For regional technical operations, the findings support a more proactive and risk-based approach to diesel management. Instead of waiting for sites to approach dry dates, operations teams can use diesel level, CPD, grid status, and available days to identify high-risk sites early and intervene before service availability is affected.
References
Adi, B. (2026). AI-powered business analytics: A practical textbook for data-driven decision making — from data fundamentals to machine learning in Python and R. Lagos Business School / markanalytics.online. https://markanalytics.online
Idegwu, V. (2026). Diesel sustainability spot-check data across selected telecom network sites [Dataset]. Collected from regional technical operations spot-check records, IHS Towers, Nigeria. Data available on request from the author.
R Core Team. (2024). R: A language and environment for statistical computing. R Foundation for Statistical Computing.
Wickham, H. (2016). ggplot2: Elegant graphics for data analysis. Springer.
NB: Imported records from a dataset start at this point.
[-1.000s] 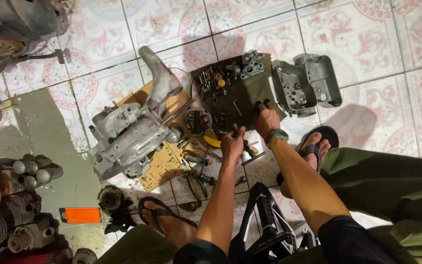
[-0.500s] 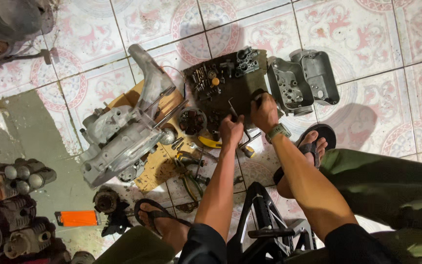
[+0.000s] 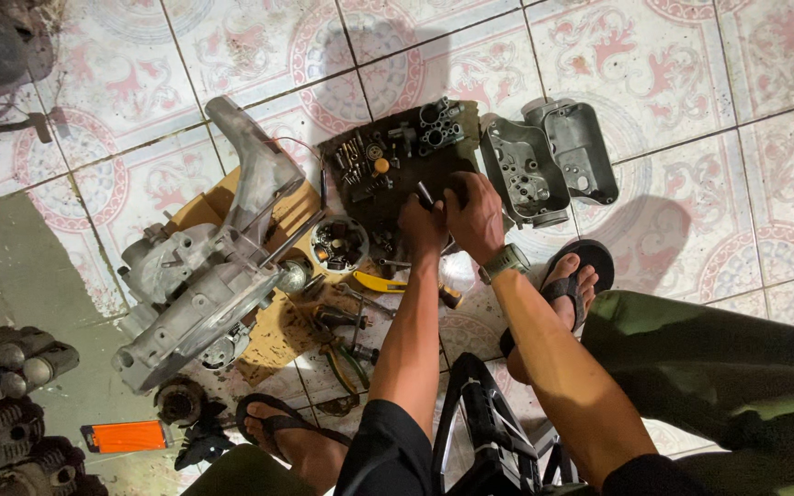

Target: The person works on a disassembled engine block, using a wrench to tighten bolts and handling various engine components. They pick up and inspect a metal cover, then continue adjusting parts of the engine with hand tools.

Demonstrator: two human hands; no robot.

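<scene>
Both hands now sit together over the dark tray (image 3: 360, 197) of small parts; half a second ago they were a touch farther apart. The left hand (image 3: 423, 225) pinches a thin dark tool (image 3: 425, 195), the right hand (image 3: 475, 216) is curled beside it, touching (what it grips, I cannot tell). So the work looks settled on one part in the tray. Right of it, two grey covers (image 3: 549, 165). Left, the big engine casing (image 3: 204, 276) on cardboard. Near left on the floor, a flat orange packet (image 3: 123, 435), label unreadable.
</scene>
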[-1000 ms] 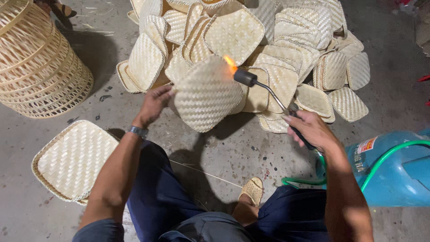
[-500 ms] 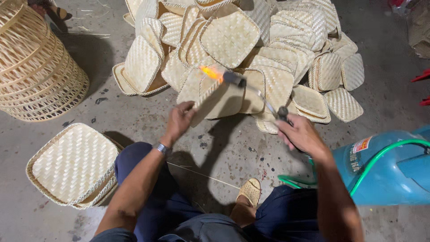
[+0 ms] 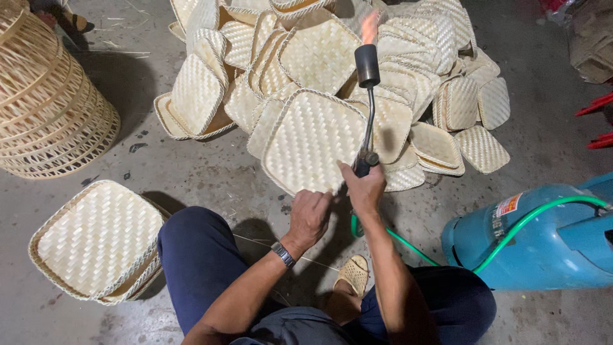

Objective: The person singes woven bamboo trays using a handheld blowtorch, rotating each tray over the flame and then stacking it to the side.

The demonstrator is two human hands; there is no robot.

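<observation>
My left hand (image 3: 310,216) grips the near edge of a square woven bamboo tray (image 3: 311,140), holding it up with its woven face toward me. My right hand (image 3: 364,186) is closed around the handle of a gas torch (image 3: 368,96). The torch points up and away from me, and an orange flame (image 3: 370,25) burns at its black nozzle, just right of the tray's upper corner. A wristwatch (image 3: 283,254) sits on my left wrist.
A heap of similar woven trays (image 3: 408,76) lies on the concrete floor ahead. Stacked trays (image 3: 96,239) rest by my left knee. A tall open-weave basket (image 3: 45,108) stands at far left. A blue gas cylinder (image 3: 530,239) with a green hose (image 3: 511,233) lies at right.
The torch has swung from lying across the tray to pointing upward at its right. The tray has turned to face me, and my left hand has shifted to its near edge.
</observation>
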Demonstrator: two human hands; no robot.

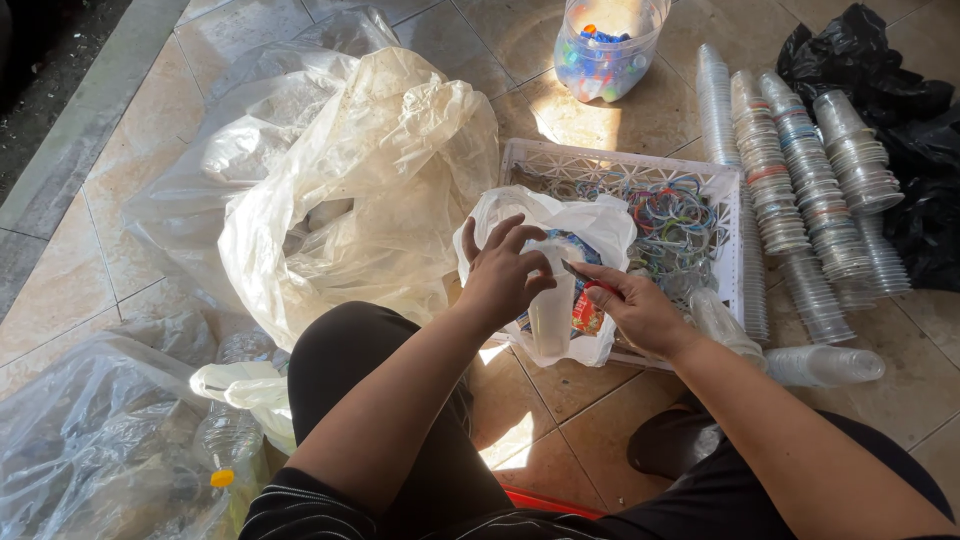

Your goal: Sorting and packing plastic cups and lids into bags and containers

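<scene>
My left hand (503,272) grips a clear plastic cup (552,312) held upright over a small white plastic bag (600,228) that lies on a white lattice basket (620,165). My right hand (633,306) pinches a small dark blade (576,270) with a red handle against the cup's upper side. Coloured label scraps show inside the white bag beside the cup. Part of the cup is hidden behind my left fingers.
The basket holds several coloured plastic rings (675,220). Stacks of clear cups (800,180) lie to the right, near black bags (900,100). A clear jar of coloured caps (605,50) stands at the back. Large translucent bags (350,190) and bottles (225,440) fill the left.
</scene>
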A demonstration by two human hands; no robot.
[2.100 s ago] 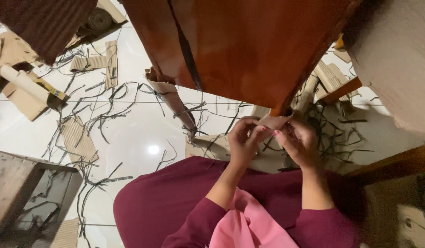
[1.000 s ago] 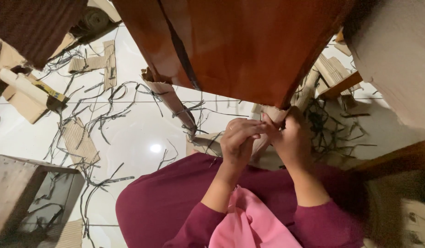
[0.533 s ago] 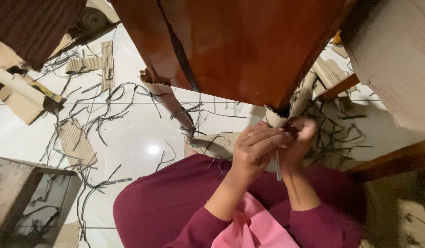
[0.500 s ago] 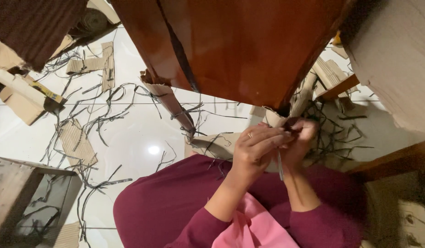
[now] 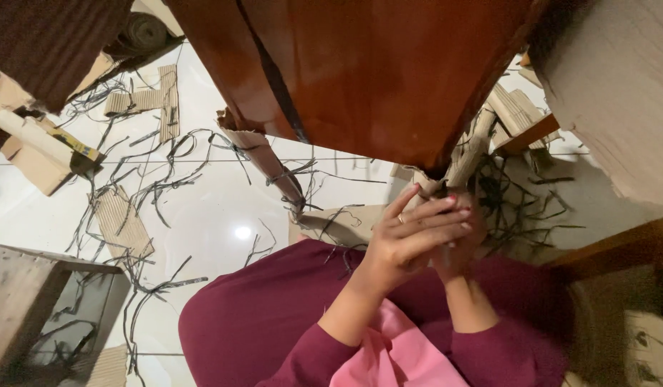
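Note:
My left hand (image 5: pixel 410 240) lies flat over my right hand (image 5: pixel 464 251), fingers stretched out to the right. A thin rolled strip of brown cardboard (image 5: pixel 469 152) is pressed between the two palms. It sticks up from them towards the corner of a large reddish-brown wooden board (image 5: pixel 374 72). My right hand is mostly hidden behind the left one, with its fingers curled round the roll. Both hands hover above my lap, which is covered in dark red cloth (image 5: pixel 274 301) with a pink cloth (image 5: pixel 396 355) lower down.
Torn cardboard pieces (image 5: pixel 122 222) and many thin dark strips (image 5: pixel 174 147) litter the white tiled floor. A cardboard tube (image 5: pixel 41 137) lies at the left. A wooden crate (image 5: pixel 30 301) stands at the lower left. A big cardboard sheet (image 5: pixel 618 86) rises at the right.
My hands have gone from pinching the cardboard with the fingertips to pressing it between the palms. The left hand has slid over the right, its fingers now straight.

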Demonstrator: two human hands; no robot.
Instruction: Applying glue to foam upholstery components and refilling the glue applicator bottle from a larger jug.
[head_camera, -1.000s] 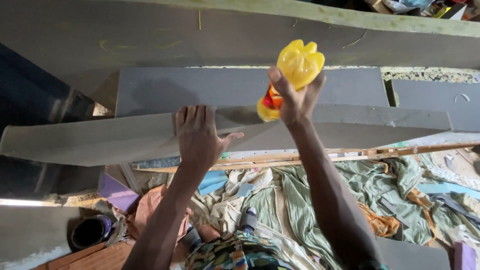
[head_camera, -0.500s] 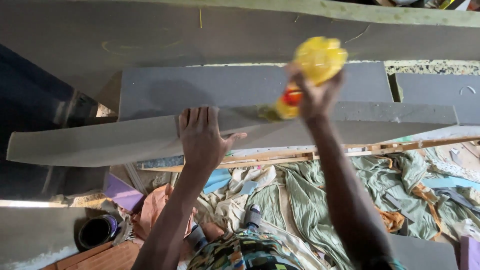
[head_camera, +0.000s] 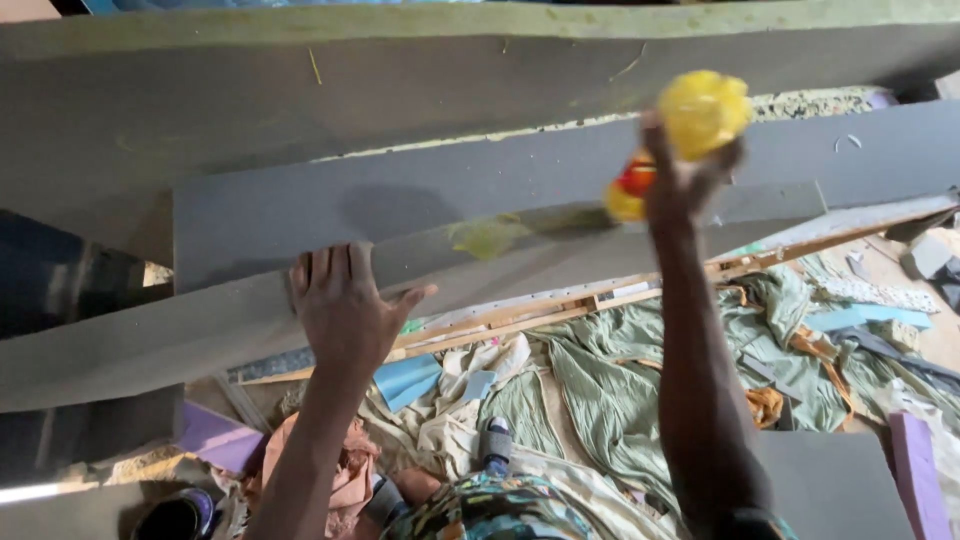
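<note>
The left hand (head_camera: 345, 305) lay flat and open on the long grey foam slab (head_camera: 150, 345), palm down, fingers together and pointing up over its top edge, thumb splayed to the right. The right hand (head_camera: 685, 170) was raised higher, closed around a yellow plastic squeeze bottle with a red collar (head_camera: 690, 125), the bottle tilted so its yellow tip sat just at the slab's upper face. A wet yellowish smear (head_camera: 490, 235) showed on the grey foam just left of that tip, between the two hands. Behind the slab stood a second flat grey foam sheet (head_camera: 400, 190), and behind that a larger grey-green panel (head_camera: 300, 90) filled the top of the view. A pale wooden batten (head_camera: 520, 315) ran along under the slab's lower edge. Down on the floor, crumpled green cloth (head_camera: 600, 390) spread wide beneath the right arm, with a light blue offcut (head_camera: 408, 380) near the left forearm, a purple foam block (head_camera: 215, 440) further left, and a dark round tin (head_camera: 175, 518) at the bottom corner.
</note>
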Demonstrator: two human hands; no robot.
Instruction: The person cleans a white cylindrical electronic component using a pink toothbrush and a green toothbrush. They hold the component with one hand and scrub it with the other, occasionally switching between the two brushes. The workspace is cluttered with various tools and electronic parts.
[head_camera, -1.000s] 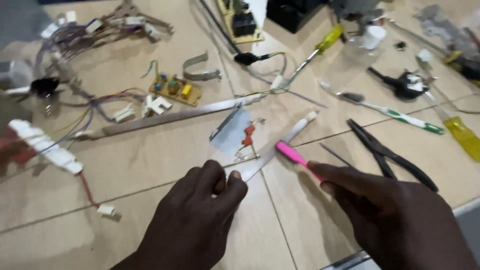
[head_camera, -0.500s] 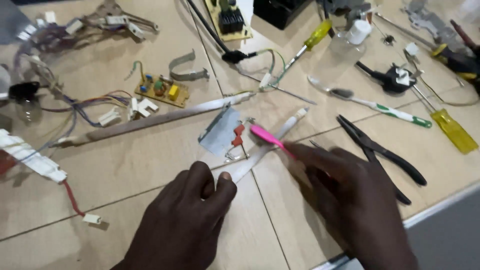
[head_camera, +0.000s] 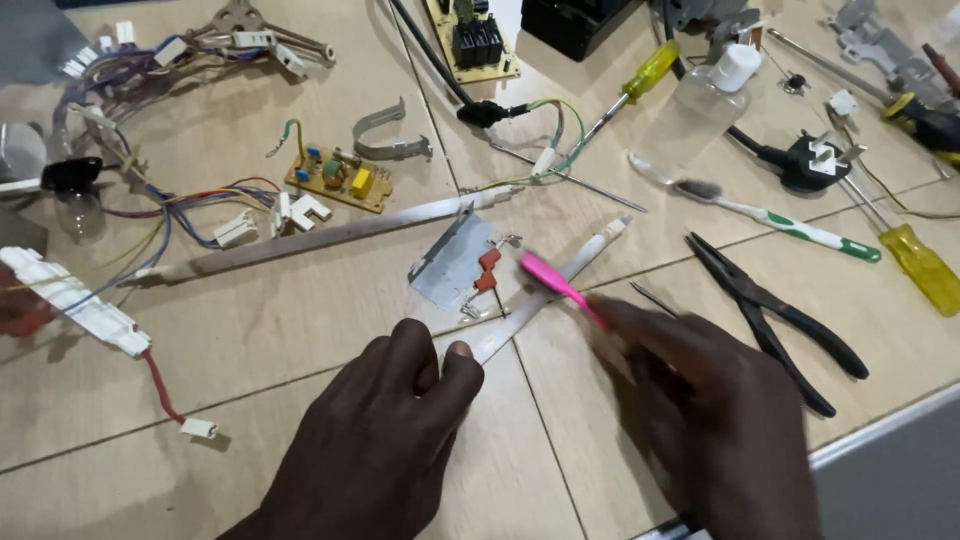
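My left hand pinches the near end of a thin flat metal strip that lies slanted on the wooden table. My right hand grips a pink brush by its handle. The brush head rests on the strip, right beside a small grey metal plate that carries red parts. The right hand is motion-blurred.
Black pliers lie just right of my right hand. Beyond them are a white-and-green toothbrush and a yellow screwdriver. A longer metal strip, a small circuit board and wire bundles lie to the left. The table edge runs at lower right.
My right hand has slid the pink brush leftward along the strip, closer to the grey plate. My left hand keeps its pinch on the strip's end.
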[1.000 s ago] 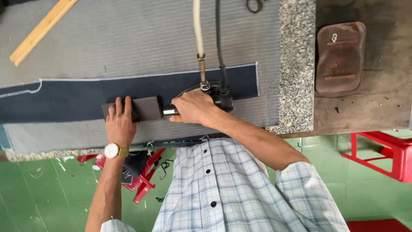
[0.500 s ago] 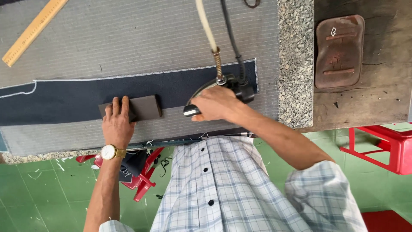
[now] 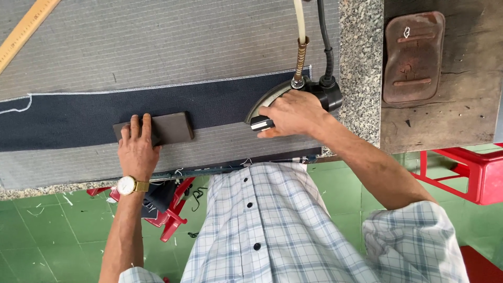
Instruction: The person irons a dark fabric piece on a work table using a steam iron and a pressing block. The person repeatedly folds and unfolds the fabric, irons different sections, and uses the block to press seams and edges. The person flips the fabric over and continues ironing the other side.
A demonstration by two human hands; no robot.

Wickham, H., Averick, M., Bryan, J., Chang, W., McGowan, L., François, R., Grolemund, G., Hayes, A., Henry, L., Hester, J., Kuhn, M., Pedersen, T. L., Miller, E., Bache, S. M., Müller, K., Ooms, J., Robinson, D., Seidel, D., Spinu, V., & Yutani, H. (2019). Welcome to the tidyverse. Journal of Open Source Software, 4(43), 1686.
Robinson, D., Hayes, A., & Couch, S. (2024). broom: Convert statistical objects into tidy tibbles [R package].
AI Usage Statement
AI tools were used to support code structuring, interpretation guidance, and report organisation. The dataset, business context, analytical judgement, and final interpretation were based on my professional understanding of telecom operations and diesel sustainability monitoring as a Manager, Regional Technical Operations.